Dataset content -

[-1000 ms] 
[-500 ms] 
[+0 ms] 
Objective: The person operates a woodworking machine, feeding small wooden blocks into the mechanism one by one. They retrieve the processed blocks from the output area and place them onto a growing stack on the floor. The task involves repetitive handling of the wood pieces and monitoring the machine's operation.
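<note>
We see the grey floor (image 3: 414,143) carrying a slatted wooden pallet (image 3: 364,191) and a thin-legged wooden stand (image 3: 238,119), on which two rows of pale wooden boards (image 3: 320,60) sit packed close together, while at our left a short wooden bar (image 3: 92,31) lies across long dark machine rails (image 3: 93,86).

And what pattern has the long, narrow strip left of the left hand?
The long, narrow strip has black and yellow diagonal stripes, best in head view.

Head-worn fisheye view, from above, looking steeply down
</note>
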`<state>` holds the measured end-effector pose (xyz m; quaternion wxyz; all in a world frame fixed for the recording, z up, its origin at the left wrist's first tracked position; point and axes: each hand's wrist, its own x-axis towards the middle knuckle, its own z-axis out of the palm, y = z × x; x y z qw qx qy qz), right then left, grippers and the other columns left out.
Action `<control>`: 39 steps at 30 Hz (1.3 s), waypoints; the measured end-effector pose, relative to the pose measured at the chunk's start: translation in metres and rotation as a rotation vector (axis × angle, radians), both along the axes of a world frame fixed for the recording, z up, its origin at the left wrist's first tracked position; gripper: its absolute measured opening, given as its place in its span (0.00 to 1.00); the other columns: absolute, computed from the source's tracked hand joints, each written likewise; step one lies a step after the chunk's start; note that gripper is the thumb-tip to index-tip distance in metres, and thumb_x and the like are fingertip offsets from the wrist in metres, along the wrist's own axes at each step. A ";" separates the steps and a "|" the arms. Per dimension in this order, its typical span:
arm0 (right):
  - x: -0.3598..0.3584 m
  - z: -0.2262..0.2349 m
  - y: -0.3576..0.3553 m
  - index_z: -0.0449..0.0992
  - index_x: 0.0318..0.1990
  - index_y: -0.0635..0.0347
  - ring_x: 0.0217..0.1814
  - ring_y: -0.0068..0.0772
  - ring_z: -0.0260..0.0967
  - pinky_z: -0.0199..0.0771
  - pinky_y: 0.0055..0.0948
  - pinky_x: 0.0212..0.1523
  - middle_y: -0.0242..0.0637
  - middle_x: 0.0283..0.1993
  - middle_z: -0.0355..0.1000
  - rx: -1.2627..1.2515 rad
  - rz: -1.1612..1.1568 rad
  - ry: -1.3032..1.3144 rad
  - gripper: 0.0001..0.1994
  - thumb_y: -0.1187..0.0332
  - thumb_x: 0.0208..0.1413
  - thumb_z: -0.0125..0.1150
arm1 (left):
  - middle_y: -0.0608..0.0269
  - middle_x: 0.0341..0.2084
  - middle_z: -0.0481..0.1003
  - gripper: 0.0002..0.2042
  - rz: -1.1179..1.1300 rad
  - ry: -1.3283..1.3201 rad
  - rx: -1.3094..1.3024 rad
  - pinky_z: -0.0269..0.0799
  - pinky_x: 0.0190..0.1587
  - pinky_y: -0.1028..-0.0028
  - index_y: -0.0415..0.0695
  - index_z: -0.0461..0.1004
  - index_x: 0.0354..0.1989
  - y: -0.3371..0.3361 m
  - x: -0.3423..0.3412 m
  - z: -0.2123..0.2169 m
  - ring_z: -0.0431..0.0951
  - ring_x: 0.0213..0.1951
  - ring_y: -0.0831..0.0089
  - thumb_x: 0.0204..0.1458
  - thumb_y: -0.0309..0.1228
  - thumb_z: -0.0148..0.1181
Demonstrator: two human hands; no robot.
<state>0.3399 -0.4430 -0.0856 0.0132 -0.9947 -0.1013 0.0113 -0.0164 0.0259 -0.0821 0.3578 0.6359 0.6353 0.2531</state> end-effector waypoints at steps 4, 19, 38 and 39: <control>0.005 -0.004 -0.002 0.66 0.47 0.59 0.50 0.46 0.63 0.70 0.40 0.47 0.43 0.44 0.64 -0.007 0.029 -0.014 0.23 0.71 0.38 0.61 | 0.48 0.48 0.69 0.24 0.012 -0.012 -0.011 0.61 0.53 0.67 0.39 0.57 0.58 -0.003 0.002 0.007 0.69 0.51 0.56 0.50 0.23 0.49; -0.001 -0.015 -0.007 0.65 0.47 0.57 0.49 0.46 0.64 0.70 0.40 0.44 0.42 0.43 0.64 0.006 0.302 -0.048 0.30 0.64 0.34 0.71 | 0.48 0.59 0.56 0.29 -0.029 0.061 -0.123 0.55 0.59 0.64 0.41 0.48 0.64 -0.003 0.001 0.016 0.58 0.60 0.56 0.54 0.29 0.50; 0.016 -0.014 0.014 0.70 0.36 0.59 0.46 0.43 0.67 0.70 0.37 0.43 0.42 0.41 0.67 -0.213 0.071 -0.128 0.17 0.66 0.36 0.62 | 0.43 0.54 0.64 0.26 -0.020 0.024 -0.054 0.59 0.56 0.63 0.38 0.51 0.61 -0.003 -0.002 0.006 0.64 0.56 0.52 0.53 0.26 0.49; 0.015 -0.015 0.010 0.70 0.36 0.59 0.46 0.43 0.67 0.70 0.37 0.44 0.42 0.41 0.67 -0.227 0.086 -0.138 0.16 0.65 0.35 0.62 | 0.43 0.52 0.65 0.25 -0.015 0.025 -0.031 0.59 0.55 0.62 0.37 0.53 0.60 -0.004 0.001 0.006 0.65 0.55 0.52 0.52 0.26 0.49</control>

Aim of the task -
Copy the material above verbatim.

Result below -
[-1000 ms] 
[-500 ms] 
[+0 ms] 
Objective: The person operates a woodworking machine, feeding small wooden blocks into the mechanism one by one. They retrieve the processed blocks from the output area and place them onto a growing stack on the floor. The task involves repetitive handling of the wood pieces and monitoring the machine's operation.
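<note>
We see the grey floor (image 3: 414,143) carrying a slatted wooden pallet (image 3: 364,191) and a thin-legged wooden stand (image 3: 238,119), on which two rows of pale wooden boards (image 3: 320,60) sit packed close together, while at our left a short wooden bar (image 3: 92,31) lies across long dark machine rails (image 3: 93,86).

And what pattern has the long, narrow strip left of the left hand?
The long, narrow strip has black and yellow diagonal stripes, best in head view.

Head-worn fisheye view, from above, looking steeply down
</note>
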`<state>` holds the measured end-effector pose (xyz m; quaternion wxyz; all in a world frame fixed for the recording, z up, its origin at the left wrist's first tracked position; point and axes: each hand's wrist, its own x-axis towards the middle knuckle, its own z-axis out of the palm, y = z × x; x y z qw qx qy qz), right then left, grippers and the other columns left out.
Action `<control>`: 39 steps at 30 Hz (1.3 s), waypoints; the measured end-effector pose, relative to the pose measured at the chunk's start: translation in metres and rotation as a rotation vector (axis × angle, radians), both along the axes of a world frame fixed for the recording, z up, its origin at the left wrist's first tracked position; gripper: its absolute measured opening, given as its place in its span (0.00 to 1.00); the other columns: absolute, computed from the source's tracked hand joints, each written likewise; step one lies a step after the chunk's start; note that gripper is the thumb-tip to index-tip distance in metres, and thumb_x and the like are fingertip offsets from the wrist in metres, along the wrist's own axes at each step. A ";" separates the steps and a "|" the arms. Per dimension in this order, its typical span:
arm0 (right):
  - x: -0.3598..0.3584 m
  - z: -0.2262..0.2349 m
  - y: -0.3576..0.3553 m
  - index_z: -0.0449..0.0992
  - index_x: 0.0318..0.1990
  - index_y: -0.0635..0.0347
  - ring_x: 0.0217..0.1814
  - ring_y: -0.0068..0.0772
  - ring_z: -0.0260..0.0967
  - pinky_z: -0.0199..0.0771
  - pinky_y: 0.0055..0.0948
  - pinky_x: 0.0212..0.1523
  - middle_y: -0.0242..0.0637
  - middle_x: 0.0283..0.1993
  - middle_z: -0.0355..0.1000
  - rx: -1.2627..1.2515 rad
  - rz: -1.1612..1.1568 rad
  - ry: -1.3032..1.3144 rad
  - gripper: 0.0001..0.1994
  - thumb_y: -0.1187..0.0332
  - thumb_x: 0.0208..0.1413
  - thumb_z: -0.0125..0.1150
arm1 (left):
  - middle_y: -0.0608..0.0269
  - middle_x: 0.0341..0.2084
  - middle_z: -0.0481..0.1003
  - gripper: 0.0002..0.2042
  - rz: -1.1179..1.1300 rad
  - ry: -1.3283..1.3201 rad
  - rx: -1.3094..1.3024 rad
  - pinky_z: -0.0269..0.0799
  - pinky_x: 0.0190..0.1587
  - pinky_y: -0.1028..-0.0028
  - index_y: -0.0415..0.0695
  - index_z: -0.0461..0.1004
  - index_x: 0.0354..0.1989
  - y: -0.3371..0.3361 m
  - x: -0.3423..0.3412 m
  - z: -0.2123..0.2169 m
  - ring_z: -0.0431..0.0951
  - ring_x: 0.0213..0.1951
  - ring_y: -0.0831..0.0089
  - thumb_x: 0.0204..0.1458
  - thumb_y: -0.0309..0.1228
  - thumb_z: -0.0148..0.1181
Demonstrator: two human hands; no robot.
<state>0.3399 -0.4430 -0.0856 0.0132 -0.9947 -0.1013 0.0113 -0.0164 0.0259 -0.0821 0.3578 0.6359 0.6353 0.2531</state> end-effector waypoints at steps 4, 19, 38 and 39: <control>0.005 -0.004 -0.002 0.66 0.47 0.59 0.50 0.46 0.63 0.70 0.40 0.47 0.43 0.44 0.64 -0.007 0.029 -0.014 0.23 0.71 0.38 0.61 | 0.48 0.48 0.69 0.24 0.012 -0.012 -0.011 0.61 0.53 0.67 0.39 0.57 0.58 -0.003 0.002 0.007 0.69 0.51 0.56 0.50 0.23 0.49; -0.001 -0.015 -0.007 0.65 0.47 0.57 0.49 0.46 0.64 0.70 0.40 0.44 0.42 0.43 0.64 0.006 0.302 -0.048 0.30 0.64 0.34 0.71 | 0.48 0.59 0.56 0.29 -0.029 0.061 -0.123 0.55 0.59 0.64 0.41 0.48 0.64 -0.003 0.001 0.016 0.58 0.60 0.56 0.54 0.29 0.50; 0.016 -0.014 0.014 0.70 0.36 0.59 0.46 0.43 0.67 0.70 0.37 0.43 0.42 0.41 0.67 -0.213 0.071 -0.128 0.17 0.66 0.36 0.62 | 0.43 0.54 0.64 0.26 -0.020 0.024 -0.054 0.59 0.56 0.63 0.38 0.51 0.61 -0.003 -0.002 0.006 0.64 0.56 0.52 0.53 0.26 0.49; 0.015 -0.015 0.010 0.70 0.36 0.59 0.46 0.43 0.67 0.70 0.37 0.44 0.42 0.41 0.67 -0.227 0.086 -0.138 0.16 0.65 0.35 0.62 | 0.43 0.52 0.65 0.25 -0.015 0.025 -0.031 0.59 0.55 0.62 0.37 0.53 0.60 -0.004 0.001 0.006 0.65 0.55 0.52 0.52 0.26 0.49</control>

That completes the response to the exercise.